**Activity**
Every line from the one containing "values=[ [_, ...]" to the one containing "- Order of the" in the records below, both included, must be set down exactly, and no other line.

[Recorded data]
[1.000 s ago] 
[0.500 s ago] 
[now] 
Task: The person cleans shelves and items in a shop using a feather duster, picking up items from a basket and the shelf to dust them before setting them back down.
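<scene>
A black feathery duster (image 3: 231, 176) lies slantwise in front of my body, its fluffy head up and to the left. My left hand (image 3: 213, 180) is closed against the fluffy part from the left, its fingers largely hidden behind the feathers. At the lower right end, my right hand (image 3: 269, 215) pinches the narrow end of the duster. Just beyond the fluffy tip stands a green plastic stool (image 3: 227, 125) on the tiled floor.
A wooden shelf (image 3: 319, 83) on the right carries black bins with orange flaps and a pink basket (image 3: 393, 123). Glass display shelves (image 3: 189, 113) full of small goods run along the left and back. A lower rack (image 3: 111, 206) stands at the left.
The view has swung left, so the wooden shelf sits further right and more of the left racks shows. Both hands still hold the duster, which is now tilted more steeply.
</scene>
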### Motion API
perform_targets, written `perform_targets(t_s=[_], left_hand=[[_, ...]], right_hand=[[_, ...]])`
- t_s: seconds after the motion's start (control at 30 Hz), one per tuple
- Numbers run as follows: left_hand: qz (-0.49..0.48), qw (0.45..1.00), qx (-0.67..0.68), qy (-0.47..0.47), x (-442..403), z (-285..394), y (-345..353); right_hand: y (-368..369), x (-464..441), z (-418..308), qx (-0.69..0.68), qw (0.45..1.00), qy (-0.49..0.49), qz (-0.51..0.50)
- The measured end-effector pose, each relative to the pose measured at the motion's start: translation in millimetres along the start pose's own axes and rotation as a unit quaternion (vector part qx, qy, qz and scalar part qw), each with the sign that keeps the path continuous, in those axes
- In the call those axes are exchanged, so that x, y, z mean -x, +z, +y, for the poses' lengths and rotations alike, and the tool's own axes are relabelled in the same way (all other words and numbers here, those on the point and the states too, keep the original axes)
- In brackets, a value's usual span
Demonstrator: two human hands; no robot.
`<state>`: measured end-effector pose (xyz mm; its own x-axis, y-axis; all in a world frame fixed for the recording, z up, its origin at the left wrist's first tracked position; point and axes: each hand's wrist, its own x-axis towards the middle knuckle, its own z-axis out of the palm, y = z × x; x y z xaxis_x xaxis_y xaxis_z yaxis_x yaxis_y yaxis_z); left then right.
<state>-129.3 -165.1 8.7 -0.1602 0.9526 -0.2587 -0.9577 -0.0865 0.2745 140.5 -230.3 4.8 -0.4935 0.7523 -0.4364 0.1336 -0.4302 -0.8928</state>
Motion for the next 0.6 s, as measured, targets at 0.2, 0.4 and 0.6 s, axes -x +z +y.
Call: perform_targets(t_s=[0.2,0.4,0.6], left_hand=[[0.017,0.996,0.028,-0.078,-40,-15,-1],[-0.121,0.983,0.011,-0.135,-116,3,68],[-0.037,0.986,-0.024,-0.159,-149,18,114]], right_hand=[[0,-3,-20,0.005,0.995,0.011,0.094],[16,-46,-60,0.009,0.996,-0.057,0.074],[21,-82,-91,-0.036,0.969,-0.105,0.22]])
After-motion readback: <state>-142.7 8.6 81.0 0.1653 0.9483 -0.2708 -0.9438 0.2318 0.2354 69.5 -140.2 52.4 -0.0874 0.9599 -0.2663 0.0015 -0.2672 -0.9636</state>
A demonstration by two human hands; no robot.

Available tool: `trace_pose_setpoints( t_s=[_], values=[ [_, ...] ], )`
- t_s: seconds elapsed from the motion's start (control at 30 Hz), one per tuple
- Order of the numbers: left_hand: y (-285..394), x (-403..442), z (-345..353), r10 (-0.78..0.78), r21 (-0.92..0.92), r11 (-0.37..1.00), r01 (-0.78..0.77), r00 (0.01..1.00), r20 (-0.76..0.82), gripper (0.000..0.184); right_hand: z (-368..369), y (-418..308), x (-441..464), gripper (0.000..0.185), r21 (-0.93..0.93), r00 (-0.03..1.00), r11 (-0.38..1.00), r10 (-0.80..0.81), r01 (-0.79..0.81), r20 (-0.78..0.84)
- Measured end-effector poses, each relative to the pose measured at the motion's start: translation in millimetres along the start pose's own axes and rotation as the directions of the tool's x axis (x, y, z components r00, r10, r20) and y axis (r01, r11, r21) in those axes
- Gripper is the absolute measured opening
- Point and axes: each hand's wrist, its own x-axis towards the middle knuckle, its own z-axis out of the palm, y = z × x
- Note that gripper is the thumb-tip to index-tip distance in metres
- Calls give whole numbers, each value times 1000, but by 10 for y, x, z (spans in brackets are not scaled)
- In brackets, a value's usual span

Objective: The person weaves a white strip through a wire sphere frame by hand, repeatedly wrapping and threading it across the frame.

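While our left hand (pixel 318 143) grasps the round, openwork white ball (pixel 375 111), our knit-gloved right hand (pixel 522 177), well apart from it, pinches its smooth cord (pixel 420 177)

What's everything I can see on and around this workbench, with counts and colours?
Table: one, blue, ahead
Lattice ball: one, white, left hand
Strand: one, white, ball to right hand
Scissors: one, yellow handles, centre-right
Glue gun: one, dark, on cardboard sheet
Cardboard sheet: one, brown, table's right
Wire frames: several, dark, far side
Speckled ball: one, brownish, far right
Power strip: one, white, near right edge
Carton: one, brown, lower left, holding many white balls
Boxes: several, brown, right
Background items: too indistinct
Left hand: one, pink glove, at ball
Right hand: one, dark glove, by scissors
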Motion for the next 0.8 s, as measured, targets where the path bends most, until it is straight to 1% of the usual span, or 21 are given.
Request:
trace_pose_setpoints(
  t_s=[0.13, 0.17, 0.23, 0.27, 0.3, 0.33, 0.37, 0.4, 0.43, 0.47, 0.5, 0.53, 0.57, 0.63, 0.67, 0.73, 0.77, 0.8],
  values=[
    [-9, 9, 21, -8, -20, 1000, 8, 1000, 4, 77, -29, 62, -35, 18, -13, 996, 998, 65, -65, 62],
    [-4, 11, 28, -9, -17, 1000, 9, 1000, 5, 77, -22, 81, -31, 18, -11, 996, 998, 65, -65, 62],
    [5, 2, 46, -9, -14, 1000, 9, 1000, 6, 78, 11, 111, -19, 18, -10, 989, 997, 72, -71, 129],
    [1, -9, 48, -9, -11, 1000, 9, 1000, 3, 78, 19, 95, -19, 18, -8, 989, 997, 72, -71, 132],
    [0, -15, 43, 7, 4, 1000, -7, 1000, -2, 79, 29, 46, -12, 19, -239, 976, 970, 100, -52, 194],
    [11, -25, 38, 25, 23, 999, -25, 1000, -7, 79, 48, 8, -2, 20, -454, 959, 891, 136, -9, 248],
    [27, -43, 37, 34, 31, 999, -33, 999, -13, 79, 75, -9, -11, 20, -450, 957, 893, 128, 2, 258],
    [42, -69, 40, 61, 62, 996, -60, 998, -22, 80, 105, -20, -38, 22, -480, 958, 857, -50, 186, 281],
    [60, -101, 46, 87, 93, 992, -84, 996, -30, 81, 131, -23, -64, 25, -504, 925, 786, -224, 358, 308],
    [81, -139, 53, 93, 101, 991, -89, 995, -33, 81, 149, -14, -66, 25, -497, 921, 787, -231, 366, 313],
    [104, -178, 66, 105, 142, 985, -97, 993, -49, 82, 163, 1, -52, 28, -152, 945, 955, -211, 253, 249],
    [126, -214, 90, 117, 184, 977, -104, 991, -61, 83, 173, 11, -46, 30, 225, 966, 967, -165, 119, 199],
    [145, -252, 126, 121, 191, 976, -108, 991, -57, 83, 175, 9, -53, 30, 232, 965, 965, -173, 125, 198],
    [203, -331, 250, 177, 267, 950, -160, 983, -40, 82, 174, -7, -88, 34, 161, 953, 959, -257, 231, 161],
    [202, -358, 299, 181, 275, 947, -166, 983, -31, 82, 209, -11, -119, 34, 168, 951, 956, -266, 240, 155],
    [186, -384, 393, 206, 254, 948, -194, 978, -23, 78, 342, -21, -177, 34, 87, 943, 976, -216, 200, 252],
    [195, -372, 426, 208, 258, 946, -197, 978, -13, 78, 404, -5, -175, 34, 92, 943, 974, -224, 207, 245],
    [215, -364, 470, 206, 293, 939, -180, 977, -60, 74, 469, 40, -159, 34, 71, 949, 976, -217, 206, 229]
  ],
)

**Expected answer**
Available tool: `trace_pose_setpoints( t_s=[_], values=[ [_, ...] ], )`
- t_s: seconds elapsed from the motion's start (control at 30 Hz), one per tuple
- Order of the numbers: left_hand: y (-285..394), x (-403..442), z (-345..353), r10 (-0.78..0.78), r21 (-0.92..0.92), r11 (-0.37..1.00), r01 (-0.78..0.77), r00 (0.01..1.00), r20 (-0.76..0.82), gripper (0.000..0.184); right_hand: z (-368..369), y (-418..308), x (-441..464), gripper (0.000..0.185), r21 (-0.93..0.93), r00 (-0.03..1.00), r11 (-0.38..1.00), r10 (-0.80..0.81), r01 (-0.79..0.81), r20 (-0.78..0.84)

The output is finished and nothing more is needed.